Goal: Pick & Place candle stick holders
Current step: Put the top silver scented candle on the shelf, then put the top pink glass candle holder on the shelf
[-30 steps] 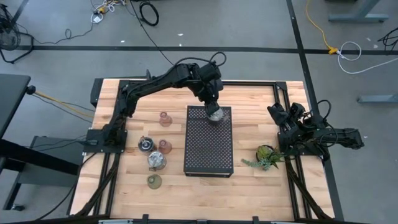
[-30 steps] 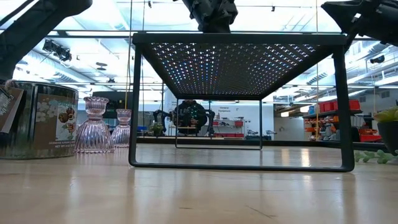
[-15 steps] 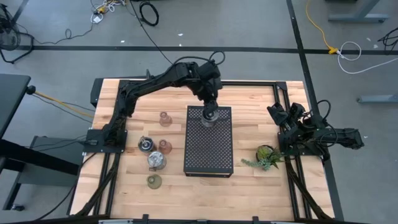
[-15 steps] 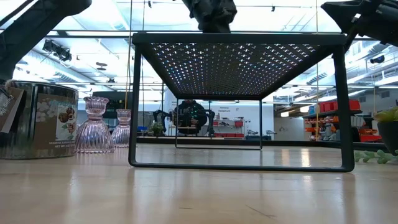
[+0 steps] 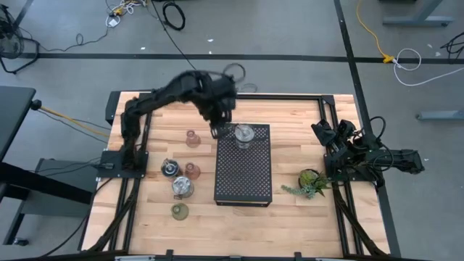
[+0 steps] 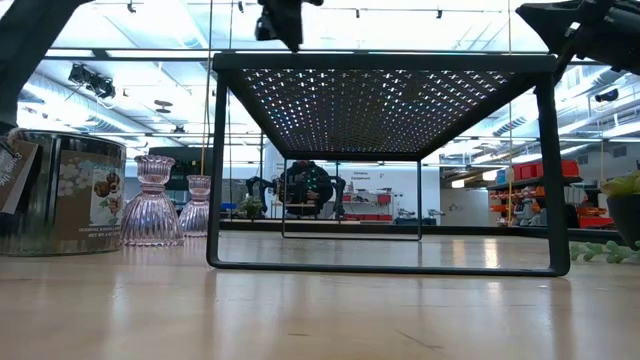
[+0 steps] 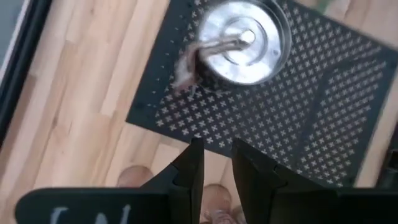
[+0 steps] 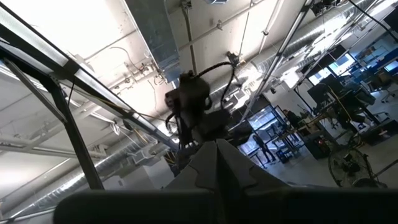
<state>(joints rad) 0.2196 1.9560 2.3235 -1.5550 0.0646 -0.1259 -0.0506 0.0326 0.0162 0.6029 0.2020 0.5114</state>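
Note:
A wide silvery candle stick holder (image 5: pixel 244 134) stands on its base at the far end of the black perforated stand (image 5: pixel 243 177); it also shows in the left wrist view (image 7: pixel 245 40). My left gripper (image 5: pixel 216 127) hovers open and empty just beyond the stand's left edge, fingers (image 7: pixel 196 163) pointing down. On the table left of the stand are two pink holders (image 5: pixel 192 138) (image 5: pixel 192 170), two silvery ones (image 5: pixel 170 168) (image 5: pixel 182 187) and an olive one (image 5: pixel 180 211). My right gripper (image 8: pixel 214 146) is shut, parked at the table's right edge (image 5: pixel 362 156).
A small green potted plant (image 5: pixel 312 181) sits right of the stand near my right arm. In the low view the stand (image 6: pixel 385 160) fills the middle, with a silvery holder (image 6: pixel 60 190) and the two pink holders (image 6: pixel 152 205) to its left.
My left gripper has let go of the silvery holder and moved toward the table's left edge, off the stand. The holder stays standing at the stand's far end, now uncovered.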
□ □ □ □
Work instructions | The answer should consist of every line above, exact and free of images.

Expected answer |
Goal: Pick & Place candle stick holders
Current step: Put the top silver scented candle on the shelf, then put the top pink glass candle holder on the shelf
[-30 steps] 
[-30 steps] 
[-15 steps] 
[-15 steps] 
[+0 steps] 
[+0 steps] 
[+0 steps] 
[+0 steps] 
<state>(joints rad) 0.2196 1.9560 2.3235 -1.5550 0.0646 -0.1259 -0.0506 0.0326 0.0162 0.6029 0.2020 0.5114</state>
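Note:
A wide silvery candle stick holder (image 5: pixel 244 134) stands on its base at the far end of the black perforated stand (image 5: pixel 243 177); it also shows in the left wrist view (image 7: pixel 245 40). My left gripper (image 5: pixel 216 127) hovers open and empty just beyond the stand's left edge, fingers (image 7: pixel 196 163) pointing down. On the table left of the stand are two pink holders (image 5: pixel 192 138) (image 5: pixel 192 170), two silvery ones (image 5: pixel 170 168) (image 5: pixel 182 187) and an olive one (image 5: pixel 180 211). My right gripper (image 8: pixel 214 146) is shut, parked at the table's right edge (image 5: pixel 362 156).
A small green potted plant (image 5: pixel 312 181) sits right of the stand near my right arm. In the low view the stand (image 6: pixel 385 160) fills the middle, with a silvery holder (image 6: pixel 60 190) and the two pink holders (image 6: pixel 152 205) to its left.
My left gripper has let go of the silvery holder and moved toward the table's left edge, off the stand. The holder stays standing at the stand's far end, now uncovered.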

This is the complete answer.